Democracy? With guys like Victor Orban? Nope. You think you live in a democracy but it is something else entirely.

I'm not playing smart. I'm a Greek myself and our govt is mimicking Orban to a large degree. TBH I'm afraid that democracy is going down the drain for most of EU anyway. The way yellow-vests were treated in "democratic" France (hint: plastic bullets shot at demostrators' eyes) kind of convinced me on that one. As for Greece, well, yeah. You won't find anything but praise for the govt in the mass media. A few fringe ones daring the other side of events survive on readers subscriptions. All tied up in a tightly knitted nexus of political friends, family, friendly businessmen, huge debt (govt party has a massive debt on its own as most mass media also do), ever expanding police-state, religious leaders (Orthodox Christian Church) and God knows whom else.

So, anyway, all the best...

8 comments

At least, in France, in my opinion, it's becoming difficult to find favourable coverage of the government in the press, even in state-owned media. I find it neutral at best.
At least you French have a decent and established culture of protesting, compared to us Germans...
Wrong. In France, this "culture of protest" means to go all-in, on strike, right from the beginning for any reason, be it serious or just a pettiness. And in France, taking it to the streets and making noise is more often than not some sort of a social happening, too often for economical reasons, like yellow wests initially did. Not for any "higher" reasons like democracy, justice, freedom etc. It's individual people and various interest groups competing (on a wider level) with each other in their subsidiary demands, united in their fear of loosing status and comparative influence of the social group they belong to. E.g. rail-road syndicates. In short: Citizens of a rich country worried about their pockets, demanding reforms, refusing change, regarding it be some a kind of a zero-sum game, thus preferring short-term egoistic strategies.

Compare it with Eastern Europe with seldom protests, maybe once in 20 years or so. And not against poverty but for justice (Slovakia), democracy (Ukraine, Serbia) or alike.

What's wrong with economic reasons?

What good is freedom and democracy if it doesn't give you enough to eat?

Economic trouble is was causes totalitarianism.

> What good is freedom and democracy if it doesn't give you enough to eat?

It's called escape from freedom.

My first question would be whether the culture of protesting and having constantly negative coverage of the government makes any difference in a country full of old money.
I'm not sure how much of a difference it makes, but given that France is on its fifth republic in 200 years, it certainly seems to be capable of changing how its governed.
France had literally lost control over it’s government about 6 times since 1815.

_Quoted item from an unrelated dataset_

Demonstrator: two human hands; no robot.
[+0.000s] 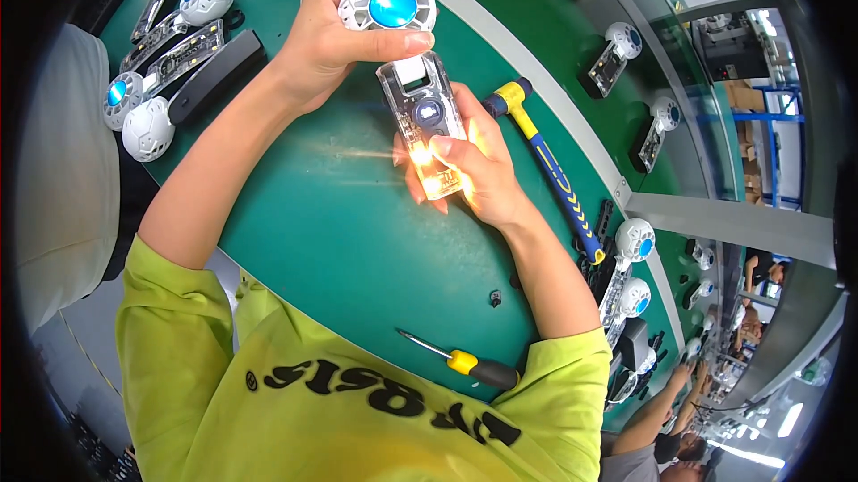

So of course it’s capable of changing how it’s governed - it was never a choice.

or, was, before the internet enabled fascism to the extent that it has.
We've yet to see that proven conclusively.
What do you mean? Living in Germany I see plenty of protests.
I mean, we (US) helped set the stage for these kind of governments in Greece a few decades ago:

https://en.wikipedia.org/wiki/Greek_junta#American_influence...

1949 is not what most people would consider "a few decades ago".
Greece's junta government lasted until '74. That's still ~50 years ago but it's not like this stuff goes away immediately.

I'm from South America where the US experimented with setting up dictatorships after WWII as well, and the effects are still felt today.

Exactly. Spain's government and institutions are still riddled with Francoists despite passing away in 1975 and there's still very much a fascist element that rear their ugly heads from time to time.
Spain's government is socialist + communist.
Sure, the "government" is, as in the elected representatives, which is just a recent thing, but I think you'll find the Franco old guard lurking in many non-elected but powerful positions. And it wasn't so long ago that Madrid sent the Guardia Civil to suppress, with violence and impunity, the Catalonian independence referendum. An organisation that still has links to modern Franco'ist supporters.
Socialist + "extreme centre" at best. And that's the executive. The legislature and the judicial are still packed and dominated by francoists, respectively. And don't get me started on the military...

Spain was an openly fascist country that made the transition into a covertly fascist one in the late 70s. It wasn't the democratic forces who forced the transition, it was the fascists who half-conceded it because they wanted a halo of legitimacy in the international stage.

> I'm from South America where the US experimented with setting up dictatorships after WWII

Source?

Here:

https://en.wikipedia.org/wiki/United_States_involvement_in_r...

Though I'm pretty amazed it isn't just common knowledge - America has a long history of fixing democracies... It takes working democracies and replaces them with military dictatorships.

Thanks.

“Common knowledge” of history (ancient and recent) differs vastly from country to country. In Norway, we basically just learn of USA that it’s the country that turns the tide of war whenever it enters; for which we learn of two occasions: 1st and 2nd WW; not much else.

Pardon my english.

May I ask why this is downvoted?
I didn't downvote it, but I guess it was for asking for a source for something that at least I thought was common knowledge.
You seemed to be expressing curt disbelief of a broadly uncontroversial historical fact. Could easily be seen as trolling or an unwillingness to take the time to do some basic self-education.
The EU handling of Greece hasn't helped either. And it happened only a decade ago rather than half a century ago.
You mean installing a dictatorship is comparable to attaching (perhaps excessively harsh) conditions to financial support?
AFAIK that Junta was removed almost 40+ years ago. It's effect is lesser than something that happened relatively recently.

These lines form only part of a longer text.